Records contained in a dataset
◇ ◇ ◇

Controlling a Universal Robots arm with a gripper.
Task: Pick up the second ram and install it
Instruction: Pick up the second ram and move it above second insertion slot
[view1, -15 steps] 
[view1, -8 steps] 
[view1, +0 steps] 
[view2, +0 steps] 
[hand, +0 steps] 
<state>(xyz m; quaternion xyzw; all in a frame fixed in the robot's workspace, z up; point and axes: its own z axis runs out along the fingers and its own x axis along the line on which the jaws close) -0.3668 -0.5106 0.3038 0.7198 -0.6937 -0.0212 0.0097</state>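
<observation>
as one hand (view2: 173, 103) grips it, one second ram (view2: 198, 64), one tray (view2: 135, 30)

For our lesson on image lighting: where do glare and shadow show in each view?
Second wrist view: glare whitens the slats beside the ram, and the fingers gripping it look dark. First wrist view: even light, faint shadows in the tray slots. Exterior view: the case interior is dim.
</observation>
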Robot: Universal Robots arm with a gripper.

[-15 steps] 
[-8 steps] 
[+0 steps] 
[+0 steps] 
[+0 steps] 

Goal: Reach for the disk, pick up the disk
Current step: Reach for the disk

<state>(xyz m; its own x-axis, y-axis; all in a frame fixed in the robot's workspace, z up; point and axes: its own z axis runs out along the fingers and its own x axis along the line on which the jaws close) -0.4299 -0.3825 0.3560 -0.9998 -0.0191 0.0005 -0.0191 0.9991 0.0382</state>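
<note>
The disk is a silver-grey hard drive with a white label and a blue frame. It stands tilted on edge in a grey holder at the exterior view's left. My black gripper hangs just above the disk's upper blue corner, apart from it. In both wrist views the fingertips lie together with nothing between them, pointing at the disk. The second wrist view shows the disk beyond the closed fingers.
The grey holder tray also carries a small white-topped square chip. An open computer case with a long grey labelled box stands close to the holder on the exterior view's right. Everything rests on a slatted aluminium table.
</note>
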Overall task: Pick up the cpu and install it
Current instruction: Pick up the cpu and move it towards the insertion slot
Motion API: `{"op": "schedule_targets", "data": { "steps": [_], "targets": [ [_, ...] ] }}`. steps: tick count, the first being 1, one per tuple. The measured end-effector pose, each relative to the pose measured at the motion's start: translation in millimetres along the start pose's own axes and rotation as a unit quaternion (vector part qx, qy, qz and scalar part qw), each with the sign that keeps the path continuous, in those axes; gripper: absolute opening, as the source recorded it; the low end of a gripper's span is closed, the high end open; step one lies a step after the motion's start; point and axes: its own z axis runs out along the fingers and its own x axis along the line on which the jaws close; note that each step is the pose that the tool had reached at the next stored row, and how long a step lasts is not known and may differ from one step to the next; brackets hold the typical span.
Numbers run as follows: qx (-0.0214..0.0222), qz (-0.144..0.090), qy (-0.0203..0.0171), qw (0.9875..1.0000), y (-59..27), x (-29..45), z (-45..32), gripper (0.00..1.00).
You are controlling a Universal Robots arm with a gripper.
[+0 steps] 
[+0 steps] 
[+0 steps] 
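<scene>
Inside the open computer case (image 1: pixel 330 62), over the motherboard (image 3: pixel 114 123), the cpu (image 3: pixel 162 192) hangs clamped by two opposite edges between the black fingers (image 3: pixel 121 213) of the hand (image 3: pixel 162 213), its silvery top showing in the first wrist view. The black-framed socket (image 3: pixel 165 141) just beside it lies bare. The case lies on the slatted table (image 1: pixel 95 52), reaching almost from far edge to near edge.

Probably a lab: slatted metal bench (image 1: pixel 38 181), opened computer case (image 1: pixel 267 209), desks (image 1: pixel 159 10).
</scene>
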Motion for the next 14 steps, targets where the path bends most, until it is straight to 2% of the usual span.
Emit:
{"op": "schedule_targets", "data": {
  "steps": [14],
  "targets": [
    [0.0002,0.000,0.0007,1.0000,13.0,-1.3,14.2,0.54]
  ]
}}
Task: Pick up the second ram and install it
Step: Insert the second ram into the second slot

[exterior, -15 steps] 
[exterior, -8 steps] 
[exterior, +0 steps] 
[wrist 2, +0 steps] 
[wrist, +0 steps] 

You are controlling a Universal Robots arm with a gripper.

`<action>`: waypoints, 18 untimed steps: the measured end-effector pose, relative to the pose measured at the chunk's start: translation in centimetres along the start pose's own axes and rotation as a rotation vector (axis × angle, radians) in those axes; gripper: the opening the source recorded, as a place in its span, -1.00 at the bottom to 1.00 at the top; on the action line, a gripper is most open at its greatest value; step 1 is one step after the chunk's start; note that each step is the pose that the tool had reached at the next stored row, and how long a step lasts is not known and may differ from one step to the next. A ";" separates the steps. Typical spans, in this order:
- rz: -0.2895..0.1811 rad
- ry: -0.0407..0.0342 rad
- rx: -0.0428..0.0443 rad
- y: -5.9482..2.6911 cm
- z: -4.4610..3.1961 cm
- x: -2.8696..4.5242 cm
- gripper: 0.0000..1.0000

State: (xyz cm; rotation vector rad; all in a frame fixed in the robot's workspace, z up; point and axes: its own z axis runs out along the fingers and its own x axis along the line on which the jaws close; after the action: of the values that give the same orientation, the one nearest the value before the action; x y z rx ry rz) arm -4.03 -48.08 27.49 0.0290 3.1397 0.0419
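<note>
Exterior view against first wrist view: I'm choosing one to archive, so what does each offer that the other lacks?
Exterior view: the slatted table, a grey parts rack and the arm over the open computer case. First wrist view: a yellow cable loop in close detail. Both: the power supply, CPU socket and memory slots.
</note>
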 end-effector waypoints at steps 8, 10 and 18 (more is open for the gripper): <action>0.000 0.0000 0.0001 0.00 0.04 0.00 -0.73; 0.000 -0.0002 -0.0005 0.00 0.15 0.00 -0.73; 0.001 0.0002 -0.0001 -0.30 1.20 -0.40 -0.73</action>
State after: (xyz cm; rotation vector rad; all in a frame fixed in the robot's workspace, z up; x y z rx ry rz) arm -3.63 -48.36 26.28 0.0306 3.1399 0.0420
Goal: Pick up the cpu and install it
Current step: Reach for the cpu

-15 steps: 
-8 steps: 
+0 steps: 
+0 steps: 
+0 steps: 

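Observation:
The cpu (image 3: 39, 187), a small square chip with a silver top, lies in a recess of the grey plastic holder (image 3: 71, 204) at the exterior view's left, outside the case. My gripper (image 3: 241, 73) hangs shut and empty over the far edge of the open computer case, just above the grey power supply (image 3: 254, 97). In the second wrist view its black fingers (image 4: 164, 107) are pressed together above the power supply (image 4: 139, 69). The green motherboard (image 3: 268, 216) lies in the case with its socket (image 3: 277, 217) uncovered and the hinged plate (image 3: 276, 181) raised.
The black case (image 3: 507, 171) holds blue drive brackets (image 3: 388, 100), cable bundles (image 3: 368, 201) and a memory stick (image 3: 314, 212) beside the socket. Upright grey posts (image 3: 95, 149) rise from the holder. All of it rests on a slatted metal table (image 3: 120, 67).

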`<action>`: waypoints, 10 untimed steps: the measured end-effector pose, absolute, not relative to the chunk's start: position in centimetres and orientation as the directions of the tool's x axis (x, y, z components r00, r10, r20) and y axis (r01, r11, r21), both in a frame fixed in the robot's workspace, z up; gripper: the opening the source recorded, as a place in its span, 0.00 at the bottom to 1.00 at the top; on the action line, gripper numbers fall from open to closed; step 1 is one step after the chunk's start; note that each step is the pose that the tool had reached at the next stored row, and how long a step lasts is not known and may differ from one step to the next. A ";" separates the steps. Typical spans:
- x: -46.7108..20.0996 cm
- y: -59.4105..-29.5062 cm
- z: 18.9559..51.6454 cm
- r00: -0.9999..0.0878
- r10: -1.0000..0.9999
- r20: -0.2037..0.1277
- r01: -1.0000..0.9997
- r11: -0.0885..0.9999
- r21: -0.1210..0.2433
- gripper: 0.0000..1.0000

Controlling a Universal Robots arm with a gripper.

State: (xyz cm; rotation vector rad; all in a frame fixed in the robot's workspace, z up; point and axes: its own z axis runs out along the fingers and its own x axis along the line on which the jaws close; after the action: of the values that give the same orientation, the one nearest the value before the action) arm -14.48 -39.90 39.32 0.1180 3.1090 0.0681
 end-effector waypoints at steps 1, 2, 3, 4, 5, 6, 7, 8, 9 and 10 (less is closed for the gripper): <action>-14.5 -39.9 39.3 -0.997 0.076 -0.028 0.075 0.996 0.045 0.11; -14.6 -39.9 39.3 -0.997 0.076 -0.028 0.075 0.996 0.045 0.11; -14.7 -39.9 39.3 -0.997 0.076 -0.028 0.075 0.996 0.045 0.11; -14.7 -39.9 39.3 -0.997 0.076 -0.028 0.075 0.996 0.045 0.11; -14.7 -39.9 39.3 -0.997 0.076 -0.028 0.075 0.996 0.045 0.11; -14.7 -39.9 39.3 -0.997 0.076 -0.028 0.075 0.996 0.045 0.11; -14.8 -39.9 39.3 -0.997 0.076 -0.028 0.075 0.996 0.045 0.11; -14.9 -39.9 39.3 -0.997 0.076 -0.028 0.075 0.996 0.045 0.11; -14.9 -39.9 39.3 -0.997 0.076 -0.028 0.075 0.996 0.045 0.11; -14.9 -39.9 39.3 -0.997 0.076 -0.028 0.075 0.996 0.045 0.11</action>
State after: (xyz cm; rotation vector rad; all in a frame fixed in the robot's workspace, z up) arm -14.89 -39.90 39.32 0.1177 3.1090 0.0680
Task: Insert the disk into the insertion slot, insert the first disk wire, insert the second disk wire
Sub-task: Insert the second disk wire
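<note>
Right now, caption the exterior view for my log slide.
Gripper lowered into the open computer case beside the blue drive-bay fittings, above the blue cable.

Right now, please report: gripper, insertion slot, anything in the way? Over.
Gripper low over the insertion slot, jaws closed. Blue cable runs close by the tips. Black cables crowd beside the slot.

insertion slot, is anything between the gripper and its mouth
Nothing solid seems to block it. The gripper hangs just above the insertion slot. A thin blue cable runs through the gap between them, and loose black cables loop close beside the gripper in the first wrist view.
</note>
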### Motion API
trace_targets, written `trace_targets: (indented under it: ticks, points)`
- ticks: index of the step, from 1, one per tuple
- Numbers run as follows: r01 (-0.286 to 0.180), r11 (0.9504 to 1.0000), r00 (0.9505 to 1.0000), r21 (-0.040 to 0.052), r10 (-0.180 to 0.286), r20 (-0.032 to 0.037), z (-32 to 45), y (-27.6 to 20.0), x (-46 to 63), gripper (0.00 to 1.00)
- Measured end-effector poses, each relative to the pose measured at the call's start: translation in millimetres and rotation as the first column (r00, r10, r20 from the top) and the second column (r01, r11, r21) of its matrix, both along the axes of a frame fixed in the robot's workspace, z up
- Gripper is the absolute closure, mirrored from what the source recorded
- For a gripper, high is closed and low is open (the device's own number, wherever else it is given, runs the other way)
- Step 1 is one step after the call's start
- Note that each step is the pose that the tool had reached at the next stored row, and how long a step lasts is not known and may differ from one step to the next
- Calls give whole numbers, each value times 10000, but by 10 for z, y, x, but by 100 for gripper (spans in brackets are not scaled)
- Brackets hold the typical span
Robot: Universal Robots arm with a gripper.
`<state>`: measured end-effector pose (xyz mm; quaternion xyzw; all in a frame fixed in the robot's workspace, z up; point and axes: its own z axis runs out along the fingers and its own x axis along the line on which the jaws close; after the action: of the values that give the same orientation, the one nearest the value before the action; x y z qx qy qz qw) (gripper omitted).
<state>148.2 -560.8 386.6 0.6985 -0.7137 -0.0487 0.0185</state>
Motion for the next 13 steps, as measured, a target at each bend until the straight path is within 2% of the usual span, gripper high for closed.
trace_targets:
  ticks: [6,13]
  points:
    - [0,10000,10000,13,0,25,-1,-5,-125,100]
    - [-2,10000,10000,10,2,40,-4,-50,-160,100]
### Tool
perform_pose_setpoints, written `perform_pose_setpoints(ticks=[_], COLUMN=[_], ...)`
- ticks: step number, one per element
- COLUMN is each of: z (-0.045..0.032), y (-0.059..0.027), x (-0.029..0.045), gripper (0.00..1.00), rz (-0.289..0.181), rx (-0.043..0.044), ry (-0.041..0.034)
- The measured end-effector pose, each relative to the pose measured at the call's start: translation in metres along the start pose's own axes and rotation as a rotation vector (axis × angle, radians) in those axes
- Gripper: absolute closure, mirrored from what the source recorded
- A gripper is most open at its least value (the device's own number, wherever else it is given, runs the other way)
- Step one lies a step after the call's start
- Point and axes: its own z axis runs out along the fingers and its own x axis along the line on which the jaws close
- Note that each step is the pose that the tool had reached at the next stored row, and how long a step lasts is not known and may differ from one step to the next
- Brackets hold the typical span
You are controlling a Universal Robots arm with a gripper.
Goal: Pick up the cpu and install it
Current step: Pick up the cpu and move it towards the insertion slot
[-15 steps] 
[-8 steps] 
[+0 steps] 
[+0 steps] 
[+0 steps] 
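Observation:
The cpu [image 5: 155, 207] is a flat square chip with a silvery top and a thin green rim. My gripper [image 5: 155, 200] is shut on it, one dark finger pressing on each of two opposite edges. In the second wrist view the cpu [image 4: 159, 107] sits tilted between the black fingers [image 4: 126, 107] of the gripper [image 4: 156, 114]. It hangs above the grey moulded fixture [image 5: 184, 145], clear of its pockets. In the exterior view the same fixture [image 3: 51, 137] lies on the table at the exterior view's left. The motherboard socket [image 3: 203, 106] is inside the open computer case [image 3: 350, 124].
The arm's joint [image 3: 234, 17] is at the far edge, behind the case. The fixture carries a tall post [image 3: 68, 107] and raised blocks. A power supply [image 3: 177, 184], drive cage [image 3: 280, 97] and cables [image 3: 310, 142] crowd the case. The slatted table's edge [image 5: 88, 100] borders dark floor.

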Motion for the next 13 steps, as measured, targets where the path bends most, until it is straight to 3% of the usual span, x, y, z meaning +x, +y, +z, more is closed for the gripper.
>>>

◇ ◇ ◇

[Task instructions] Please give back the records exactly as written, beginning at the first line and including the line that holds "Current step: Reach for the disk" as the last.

[Answer to the exercise]
Controlling a Universal Robots arm with a gripper.
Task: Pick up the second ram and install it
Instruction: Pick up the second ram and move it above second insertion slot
[view1, -15 steps] 
[view1, -8 steps] 
[view1, +0 steps] 
[view2, +0 steps] 
[hand, +0 steps] 
<state>(xyz m; quaternion xyzw; all in a frame fixed in the robot's workspace, z up; point and axes: its own z axis runs out along the fingers and its own x axis along the line on which the jaws close) -0.3668 -0.5106 0.3038 0.7198 -0.6937 -0.0212 0.0097</state>
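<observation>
as one hand (view2: 173, 103) grips it, one second ram (view2: 198, 64), one tray (view2: 135, 30)

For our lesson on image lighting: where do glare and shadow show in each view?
Second wrist view: glare whitens the slats beside the ram, and the fingers gripping it look dark. First wrist view: even light, faint shadows in the tray slots. Exterior view: the case interior is dim.
</observation>
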Robot: Universal Robots arm with a gripper.

[-15 steps] 
[-8 steps] 
[+0 steps] 
[+0 steps] 
[+0 steps] 

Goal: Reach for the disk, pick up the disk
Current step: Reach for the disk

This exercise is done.